§ **WORK TO COMPLETE**
Would you reproduce each line below exactly, leaving every picture out?

◇ ◇ ◇ ◇ ◇

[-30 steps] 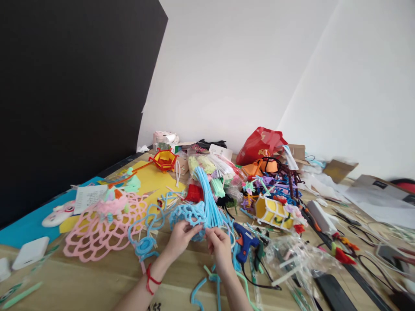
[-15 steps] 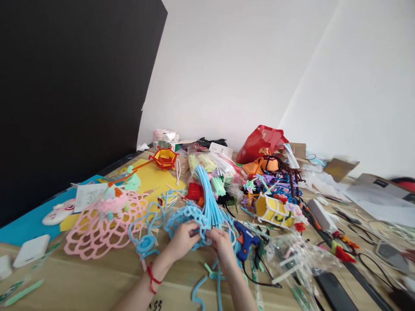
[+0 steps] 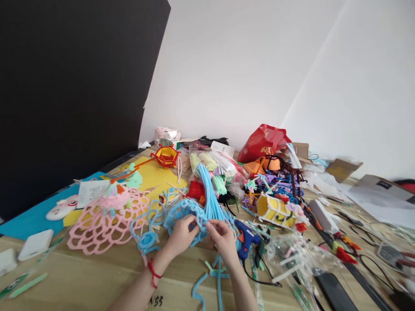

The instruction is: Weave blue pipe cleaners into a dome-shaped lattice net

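Note:
A looped mesh of light blue pipe cleaners (image 3: 177,214) lies in front of me on the wooden table. My left hand (image 3: 182,235) wears a red cord at the wrist and pinches the near right edge of this mesh. Close beside it, my right hand (image 3: 223,238) has thumb and forefinger closed on the same edge. Just beyond both hands a bundle of straight light blue pipe cleaners (image 3: 209,194) slopes away over the pile. A blue coil (image 3: 146,242) sits left of the mesh, and loose blue pieces (image 3: 218,274) lie below my right hand.
A blue glue gun (image 3: 247,238) with its cord lies right of my right hand. A pink mesh (image 3: 105,233) spreads at the left. Crumpled clear bags (image 3: 298,255) and a black phone (image 3: 335,290) are at the right. A red bag (image 3: 264,142) stands at the back.
My right hand has shifted up slightly and its fingers have turned onto the mesh edge. The mesh has tilted, showing more of its open loops. The camera view has moved slightly.

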Motion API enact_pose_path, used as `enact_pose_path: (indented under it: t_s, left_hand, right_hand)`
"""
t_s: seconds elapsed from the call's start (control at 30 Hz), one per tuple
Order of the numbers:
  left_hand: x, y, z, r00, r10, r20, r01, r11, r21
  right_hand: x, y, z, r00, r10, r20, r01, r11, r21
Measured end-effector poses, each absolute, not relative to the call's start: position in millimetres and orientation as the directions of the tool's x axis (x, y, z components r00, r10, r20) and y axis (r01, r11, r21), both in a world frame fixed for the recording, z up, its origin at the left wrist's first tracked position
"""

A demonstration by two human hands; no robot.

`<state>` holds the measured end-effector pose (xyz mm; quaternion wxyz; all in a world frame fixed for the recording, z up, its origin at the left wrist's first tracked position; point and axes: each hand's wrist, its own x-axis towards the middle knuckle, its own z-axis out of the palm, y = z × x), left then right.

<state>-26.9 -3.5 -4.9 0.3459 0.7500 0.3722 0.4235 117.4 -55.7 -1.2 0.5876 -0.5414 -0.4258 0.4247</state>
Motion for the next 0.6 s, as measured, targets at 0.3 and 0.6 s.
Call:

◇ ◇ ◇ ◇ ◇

§ **TASK RESULT**
[-30 steps] 
[-15 steps] 
[+0 steps] 

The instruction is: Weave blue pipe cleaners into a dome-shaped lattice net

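Note:
A looped mesh of light blue pipe cleaners (image 3: 177,214) lies in front of me on the wooden table. My left hand (image 3: 182,235) wears a red cord at the wrist and pinches the near right edge of this mesh. Close beside it, my right hand (image 3: 223,238) has thumb and forefinger closed on the same edge. Just beyond both hands a bundle of straight light blue pipe cleaners (image 3: 209,194) slopes away over the pile. A blue coil (image 3: 146,242) sits left of the mesh, and loose blue pieces (image 3: 218,274) lie below my right hand.
A blue glue gun (image 3: 247,238) with its cord lies right of my right hand. A pink mesh (image 3: 105,233) spreads at the left. Crumpled clear bags (image 3: 298,255) and a black phone (image 3: 335,290) are at the right. A red bag (image 3: 264,142) stands at the back.
My right hand has shifted up slightly and its fingers have turned onto the mesh edge. The mesh has tilted, showing more of its open loops. The camera view has moved slightly.
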
Motion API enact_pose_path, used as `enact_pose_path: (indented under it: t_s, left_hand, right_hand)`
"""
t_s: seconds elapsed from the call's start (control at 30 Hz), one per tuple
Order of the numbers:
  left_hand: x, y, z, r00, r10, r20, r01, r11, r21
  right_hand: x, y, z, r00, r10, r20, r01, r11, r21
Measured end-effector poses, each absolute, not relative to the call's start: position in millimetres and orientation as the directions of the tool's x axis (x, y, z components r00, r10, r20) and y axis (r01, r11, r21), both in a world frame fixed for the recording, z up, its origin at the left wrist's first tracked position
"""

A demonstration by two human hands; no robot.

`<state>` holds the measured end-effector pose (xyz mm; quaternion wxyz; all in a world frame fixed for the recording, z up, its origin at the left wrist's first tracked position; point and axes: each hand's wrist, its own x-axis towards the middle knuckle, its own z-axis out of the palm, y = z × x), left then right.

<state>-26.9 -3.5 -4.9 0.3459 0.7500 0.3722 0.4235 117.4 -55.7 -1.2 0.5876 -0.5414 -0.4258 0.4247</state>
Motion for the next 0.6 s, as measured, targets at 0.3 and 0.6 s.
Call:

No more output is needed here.